A Trojan was recently planted on the web page of the Miami Dolphin's Super Bowl web site. The Trojan was a script that would download a malicious file onto the user's computer - if the user was not current on their security patches or not using NOD32.
Websense first identified the compromised website through the use of their automated honeyclients, which in turn automatically blocked access to some Super Bowl related sites for their customers. For their write up see (http://www.websense.com/securitylabs/alerts/alert.php?AlertID=733).
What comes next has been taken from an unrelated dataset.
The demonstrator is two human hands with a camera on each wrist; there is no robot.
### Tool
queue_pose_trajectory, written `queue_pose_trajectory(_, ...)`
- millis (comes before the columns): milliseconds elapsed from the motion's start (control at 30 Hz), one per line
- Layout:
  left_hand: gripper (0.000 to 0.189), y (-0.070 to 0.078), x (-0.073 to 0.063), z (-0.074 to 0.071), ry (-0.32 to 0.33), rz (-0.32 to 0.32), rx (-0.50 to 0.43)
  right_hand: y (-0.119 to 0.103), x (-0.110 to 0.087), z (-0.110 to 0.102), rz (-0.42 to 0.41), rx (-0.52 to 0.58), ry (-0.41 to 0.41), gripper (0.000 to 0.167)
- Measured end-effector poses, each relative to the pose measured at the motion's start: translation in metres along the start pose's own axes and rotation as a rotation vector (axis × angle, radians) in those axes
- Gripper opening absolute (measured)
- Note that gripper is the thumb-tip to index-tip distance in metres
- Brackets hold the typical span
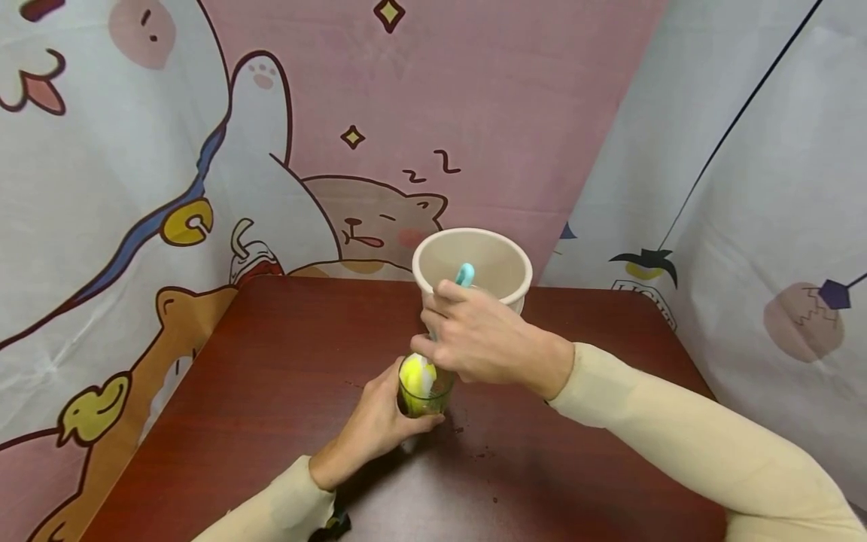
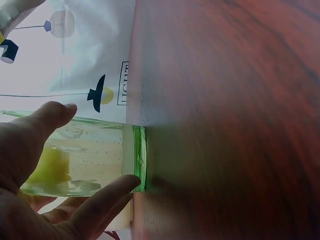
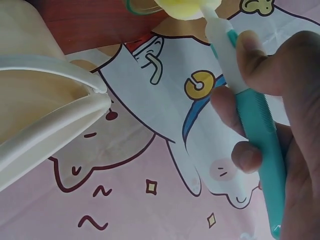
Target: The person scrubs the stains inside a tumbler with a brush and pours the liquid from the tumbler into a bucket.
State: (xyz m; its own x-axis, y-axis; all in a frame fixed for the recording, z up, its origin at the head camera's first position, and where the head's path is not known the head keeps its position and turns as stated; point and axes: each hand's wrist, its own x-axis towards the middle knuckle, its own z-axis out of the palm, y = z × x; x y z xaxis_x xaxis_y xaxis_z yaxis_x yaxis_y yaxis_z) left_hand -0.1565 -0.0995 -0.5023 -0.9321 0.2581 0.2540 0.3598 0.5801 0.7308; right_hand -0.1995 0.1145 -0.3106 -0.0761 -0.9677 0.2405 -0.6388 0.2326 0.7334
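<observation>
My left hand (image 1: 375, 423) grips a green-tinted glass (image 1: 442, 393) around its side, thumb on one side and fingers on the other. In the left wrist view the glass (image 2: 97, 155) has drops on its wall, and its base is close to the table. With my right hand (image 1: 484, 335) I hold a sponge cleaning brush by its teal and white handle (image 3: 262, 135). The brush's yellow and white sponge head (image 1: 416, 374) is inside the glass mouth. The handle's looped teal end (image 1: 464, 275) sticks up past my right fingers.
A cream bucket (image 1: 504, 263) stands behind my right hand, near the table's far edge. Small wet spots (image 1: 484, 453) dot the reddish-brown table (image 1: 291, 354). A printed cartoon cloth (image 1: 515, 105) hangs behind and at both sides. Something dark (image 1: 332, 525) shows beside my left sleeve.
</observation>
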Motion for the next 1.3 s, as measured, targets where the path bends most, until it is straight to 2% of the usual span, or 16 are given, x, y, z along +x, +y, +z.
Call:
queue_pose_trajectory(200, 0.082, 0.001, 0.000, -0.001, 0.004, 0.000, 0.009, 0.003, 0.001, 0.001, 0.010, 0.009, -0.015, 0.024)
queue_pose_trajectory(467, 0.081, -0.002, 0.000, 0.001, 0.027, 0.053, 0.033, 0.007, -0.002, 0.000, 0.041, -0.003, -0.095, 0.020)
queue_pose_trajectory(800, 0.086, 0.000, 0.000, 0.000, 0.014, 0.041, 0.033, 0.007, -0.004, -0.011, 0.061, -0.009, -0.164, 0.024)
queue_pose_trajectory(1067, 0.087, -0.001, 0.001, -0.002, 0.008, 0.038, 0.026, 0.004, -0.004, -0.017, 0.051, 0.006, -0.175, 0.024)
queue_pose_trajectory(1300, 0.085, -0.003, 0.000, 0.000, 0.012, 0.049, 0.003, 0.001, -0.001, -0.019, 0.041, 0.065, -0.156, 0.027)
When some of Websense's customers reported a "false positive" Websense investigated and discovered that the Miami Dolphin's web site had been hacked and an exploit planted.
At this point Dan Hubbard from Websense called Law enforcement and the ISOTF (remember http://www.forbes.com/security/2007/01/26/security-phishing-microsoft-tech-security-cx_ll_0126microsoft.html) into action and began investigating and working to help get the Super Bowl site cleaned up, as well as trying to get the site hosting the malicious executable file taken down. Additionally members of the ISOTF have been identifying compromised web sites and notifying system administrators.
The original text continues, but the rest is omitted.